• [Work required] Below is a listing; restate from it, character for character, the lines beginning at the line holding "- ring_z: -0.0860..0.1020" and ending at the line holding "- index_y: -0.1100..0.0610", both included.

• [Source data]

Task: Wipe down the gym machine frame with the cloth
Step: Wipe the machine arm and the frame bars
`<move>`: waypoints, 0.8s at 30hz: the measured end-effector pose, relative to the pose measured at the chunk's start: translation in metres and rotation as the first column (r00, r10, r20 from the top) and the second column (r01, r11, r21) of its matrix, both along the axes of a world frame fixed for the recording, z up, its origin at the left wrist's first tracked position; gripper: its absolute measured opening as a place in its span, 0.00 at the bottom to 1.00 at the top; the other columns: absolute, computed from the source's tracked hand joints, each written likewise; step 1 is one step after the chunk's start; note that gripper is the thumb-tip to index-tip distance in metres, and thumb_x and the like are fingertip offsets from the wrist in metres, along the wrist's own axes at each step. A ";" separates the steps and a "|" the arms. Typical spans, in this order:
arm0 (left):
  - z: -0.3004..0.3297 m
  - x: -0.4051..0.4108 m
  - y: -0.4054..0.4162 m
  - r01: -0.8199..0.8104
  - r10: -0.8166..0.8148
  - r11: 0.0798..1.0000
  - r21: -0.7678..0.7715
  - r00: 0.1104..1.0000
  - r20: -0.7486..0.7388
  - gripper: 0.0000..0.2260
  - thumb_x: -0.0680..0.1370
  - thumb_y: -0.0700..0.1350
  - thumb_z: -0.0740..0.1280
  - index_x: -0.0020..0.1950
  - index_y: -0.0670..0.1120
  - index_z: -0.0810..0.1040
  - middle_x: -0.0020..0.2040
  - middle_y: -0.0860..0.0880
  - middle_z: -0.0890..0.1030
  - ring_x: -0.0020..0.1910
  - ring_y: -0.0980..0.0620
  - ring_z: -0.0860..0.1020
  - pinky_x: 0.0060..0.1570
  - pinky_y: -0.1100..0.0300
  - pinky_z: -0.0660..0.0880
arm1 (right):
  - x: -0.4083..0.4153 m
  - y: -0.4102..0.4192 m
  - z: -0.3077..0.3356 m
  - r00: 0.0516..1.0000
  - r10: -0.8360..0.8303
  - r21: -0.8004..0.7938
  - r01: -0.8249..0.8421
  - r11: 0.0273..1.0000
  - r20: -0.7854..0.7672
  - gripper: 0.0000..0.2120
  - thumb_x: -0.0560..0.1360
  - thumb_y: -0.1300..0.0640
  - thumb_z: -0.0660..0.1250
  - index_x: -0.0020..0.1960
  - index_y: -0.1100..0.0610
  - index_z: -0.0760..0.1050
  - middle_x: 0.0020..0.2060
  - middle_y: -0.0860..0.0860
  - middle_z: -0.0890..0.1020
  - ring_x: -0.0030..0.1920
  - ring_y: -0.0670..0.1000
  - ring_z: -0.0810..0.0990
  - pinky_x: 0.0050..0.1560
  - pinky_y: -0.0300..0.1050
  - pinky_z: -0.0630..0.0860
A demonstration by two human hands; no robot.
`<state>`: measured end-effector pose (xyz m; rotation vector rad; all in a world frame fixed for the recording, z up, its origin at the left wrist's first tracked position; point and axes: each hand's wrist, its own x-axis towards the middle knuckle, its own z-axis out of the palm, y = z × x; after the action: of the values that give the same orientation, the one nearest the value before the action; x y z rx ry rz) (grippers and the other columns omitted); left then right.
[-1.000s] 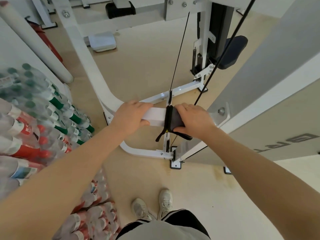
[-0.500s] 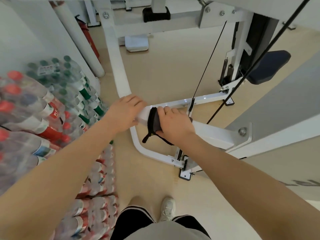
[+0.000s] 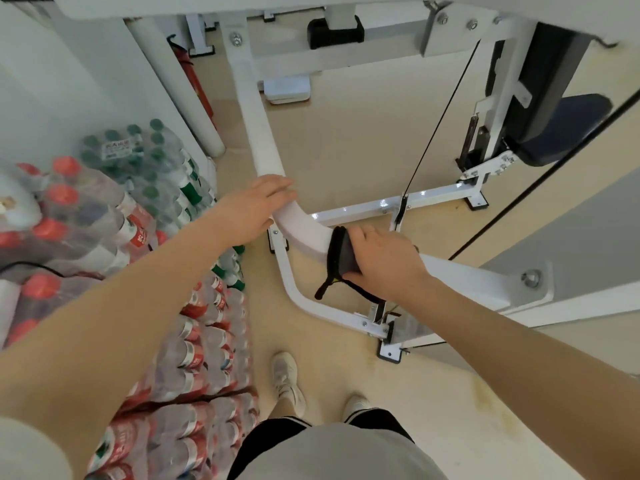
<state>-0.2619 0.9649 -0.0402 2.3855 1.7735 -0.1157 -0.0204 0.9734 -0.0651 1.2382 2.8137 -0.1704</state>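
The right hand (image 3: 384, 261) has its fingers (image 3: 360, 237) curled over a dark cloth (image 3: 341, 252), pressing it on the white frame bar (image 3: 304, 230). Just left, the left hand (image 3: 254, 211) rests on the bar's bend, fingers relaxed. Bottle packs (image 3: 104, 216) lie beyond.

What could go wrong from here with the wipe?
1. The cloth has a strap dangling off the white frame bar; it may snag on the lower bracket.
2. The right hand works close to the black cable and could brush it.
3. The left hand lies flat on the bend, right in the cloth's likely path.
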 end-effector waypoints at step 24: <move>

• [Your solution]
  - ring_z: -0.0860..0.1020
  - pinky_x: 0.0060..0.1570
  - pinky_y: -0.1100..0.0300
  - pinky_z: -0.0660..0.0880
arm1 (right):
  - x: -0.4083..0.4153 m
  - y: -0.4102..0.4192 m
  - z: -0.3077..0.3356 m
  - r00: 0.0516..1.0000
  - r10: -0.8360..0.8303
  - r21: -0.8004..0.7938
  - r01: -0.8249..0.8421
  - r11: 0.0273..1.0000
  - r20: -0.7854..0.7672
  - gripper: 0.0000..0.2120
  - thumb_x: -0.0560..0.1360
  - thumb_y: -0.1300..0.0640
  - thumb_z: -0.0660..0.1250
  - index_x: -0.0020..0.1960
  - index_y: -0.1100..0.0610

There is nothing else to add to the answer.